Re: Abysmal HDD/USB write speed after sleep on a UEFI system

From: Bjorn Helgaas
Date: Tue May 07 2013 - 11:25:31 EST


[+cc Phillip]

On Tue, Apr 30, 2013 at 9:19 PM, Robert Hancock <hancockrwd@xxxxxxxxx> wrote:
> On 04/29/2013 10:47 PM, Bjorn Helgaas wrote:
>>
>> On Sat, Apr 27, 2013 at 4:10 AM, Artem S. Tashkinov <t.artem@xxxxxxxxx>
>> wrote:
>>>>
>>>>
>>>> Did this problem ever get resolved?
>>>>
>>>
>>> Hello,
>>>
>>> Unfortunately, no. Out of curiosity I've tried booting kernel
>>> 3.9-rc8 in EUFI mode but it exhibits the same problem.
>>>
>>> Right after the boot:
>>>
>>> [root@localhost ~]# dd if=/dev/zero of=test bs=64M count=3
>>> 3+0 records in
>>> 3+0 records out
>>> 201326592 bytes (201 MB) copied, 1.08544 s, 185 MB/s
>>>
>>> After suspend/resume:
>>>
>>> # dd if=/dev/zero of=test bs=64M count=3
>>> 3+0 records in
>>> 3+0 records out
>>> 201326592 bytes (201 MB) copied, 66.5392 s, 3.0 MB/s
>>>
>>> That's for my primary SATA-3 HDD.
>>>
>>> Forgive me my impudence but I believe debugging the USB stack is
>>> tangential to this problem. Something far deeper than USB support
>>> breaks, but so far no one has come even with the slightest clue of
>>> what that might be.
>>
>>
>> I tend to agree that it sounds like something deeper than USB is
>> broken. I admit I'm just grasping at straws because I don't have any
>> good ideas yet.
>>
>> Here are three easy things you can try:
>>
>> 1) Collect "lspci -vvv -xxxx" output before and after the
>> suspend/resume to investigate the XHCI Unsupported Request errors.
>>
>> 2) Collect the contents of /proc/mtrr before and after the suspend/resume.
>>
>> 3) After the suspend/resume, try the "setpci" to set the MSI address
>> back to the original value to see if it makes a difference (see my Feb
>> 12 message).
>
>
> I would suspect that Windows' complaint about the BIOS mucking up the MTRRs
> is likely the best hint. Likely Windows is detecting the problem and fixing
> it up on resume, thus it only complains about "reduced resume performance".
> If the MTRRs are messed up, then quite likely parts of RAM have become
> uncacheable, causing performance to get randomly slaughtered in various
> ways.
>
> From looking at the code it's not clear if we are checking/restoring the
> MTRR contents after resume. If not, maybe we should be.
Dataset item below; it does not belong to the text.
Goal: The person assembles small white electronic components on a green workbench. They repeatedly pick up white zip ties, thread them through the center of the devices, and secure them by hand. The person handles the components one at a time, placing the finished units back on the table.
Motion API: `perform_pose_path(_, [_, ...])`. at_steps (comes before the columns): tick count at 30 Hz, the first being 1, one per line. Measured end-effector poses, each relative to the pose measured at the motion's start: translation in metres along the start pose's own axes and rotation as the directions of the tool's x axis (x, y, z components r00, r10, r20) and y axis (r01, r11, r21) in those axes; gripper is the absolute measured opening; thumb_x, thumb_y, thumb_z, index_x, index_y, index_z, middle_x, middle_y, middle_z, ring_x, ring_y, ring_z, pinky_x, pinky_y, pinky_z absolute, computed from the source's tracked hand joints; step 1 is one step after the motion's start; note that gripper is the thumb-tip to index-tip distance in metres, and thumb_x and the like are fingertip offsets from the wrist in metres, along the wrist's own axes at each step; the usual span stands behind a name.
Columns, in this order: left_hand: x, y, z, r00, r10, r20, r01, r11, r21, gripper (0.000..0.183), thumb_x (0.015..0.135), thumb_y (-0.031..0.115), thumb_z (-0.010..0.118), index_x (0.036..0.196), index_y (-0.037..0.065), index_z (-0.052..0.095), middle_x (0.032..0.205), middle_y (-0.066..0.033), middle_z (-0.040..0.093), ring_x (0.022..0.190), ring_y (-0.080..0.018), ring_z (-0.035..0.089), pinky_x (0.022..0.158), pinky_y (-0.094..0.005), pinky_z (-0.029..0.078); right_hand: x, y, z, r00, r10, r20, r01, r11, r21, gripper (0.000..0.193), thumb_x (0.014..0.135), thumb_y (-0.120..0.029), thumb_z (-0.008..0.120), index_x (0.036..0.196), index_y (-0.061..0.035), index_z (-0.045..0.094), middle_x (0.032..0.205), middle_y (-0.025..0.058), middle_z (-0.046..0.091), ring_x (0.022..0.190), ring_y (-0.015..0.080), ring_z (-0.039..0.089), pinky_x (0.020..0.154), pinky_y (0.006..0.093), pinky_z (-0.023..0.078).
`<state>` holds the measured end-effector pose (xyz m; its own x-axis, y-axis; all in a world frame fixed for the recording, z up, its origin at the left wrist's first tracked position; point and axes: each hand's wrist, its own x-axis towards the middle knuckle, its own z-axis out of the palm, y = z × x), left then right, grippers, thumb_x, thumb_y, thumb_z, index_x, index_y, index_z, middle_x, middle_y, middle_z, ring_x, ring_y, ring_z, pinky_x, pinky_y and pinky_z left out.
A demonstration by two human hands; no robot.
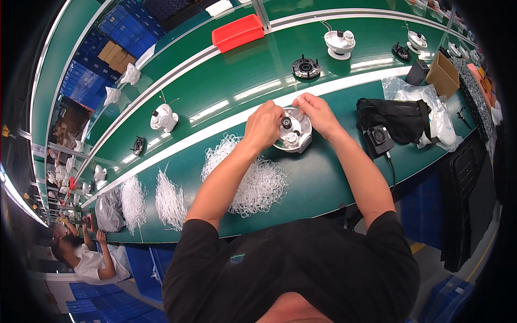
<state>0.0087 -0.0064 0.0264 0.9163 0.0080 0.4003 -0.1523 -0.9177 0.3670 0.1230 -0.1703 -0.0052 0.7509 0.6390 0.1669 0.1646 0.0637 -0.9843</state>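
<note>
An open white round plastic housing (305, 141), with a black round part (286, 123) and pale fittings inside, sits on the green workbench in front of me. At its left rim, my left hand (263, 126) is closed, fingertips curled in beside the black part. My right hand (320, 114) is pinched closed at the upper right rim, thumb and forefinger together. Whatever either hand grips is too small or hidden to make out. Left of the housing, partly behind my left forearm, lies a large heap of white cable ties or thin white loops (258, 185).
Two smaller white piles (133, 204) and a grey plastic bag (109, 209) lie left. Beyond the bench, a green conveyor (215, 91) carries white housings (340, 43) and black round parts (306, 68). A red tray (237, 33) stands behind. Right are a black bag (390, 116) and small fan (379, 139).
</note>
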Motion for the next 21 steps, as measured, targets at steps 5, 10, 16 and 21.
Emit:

I agree; the MTRR warning is a good hint. Artem?

Phillip, I cc'd you because you have similar hardware and your
https://bugs.launchpad.net/ubuntu/+source/linux/+bug/1131468 report is
slightly similar. Have you seen anything like this "reduced
performance after resume" issue? If so, can you collect /proc/mtrr
contents before and after suspending?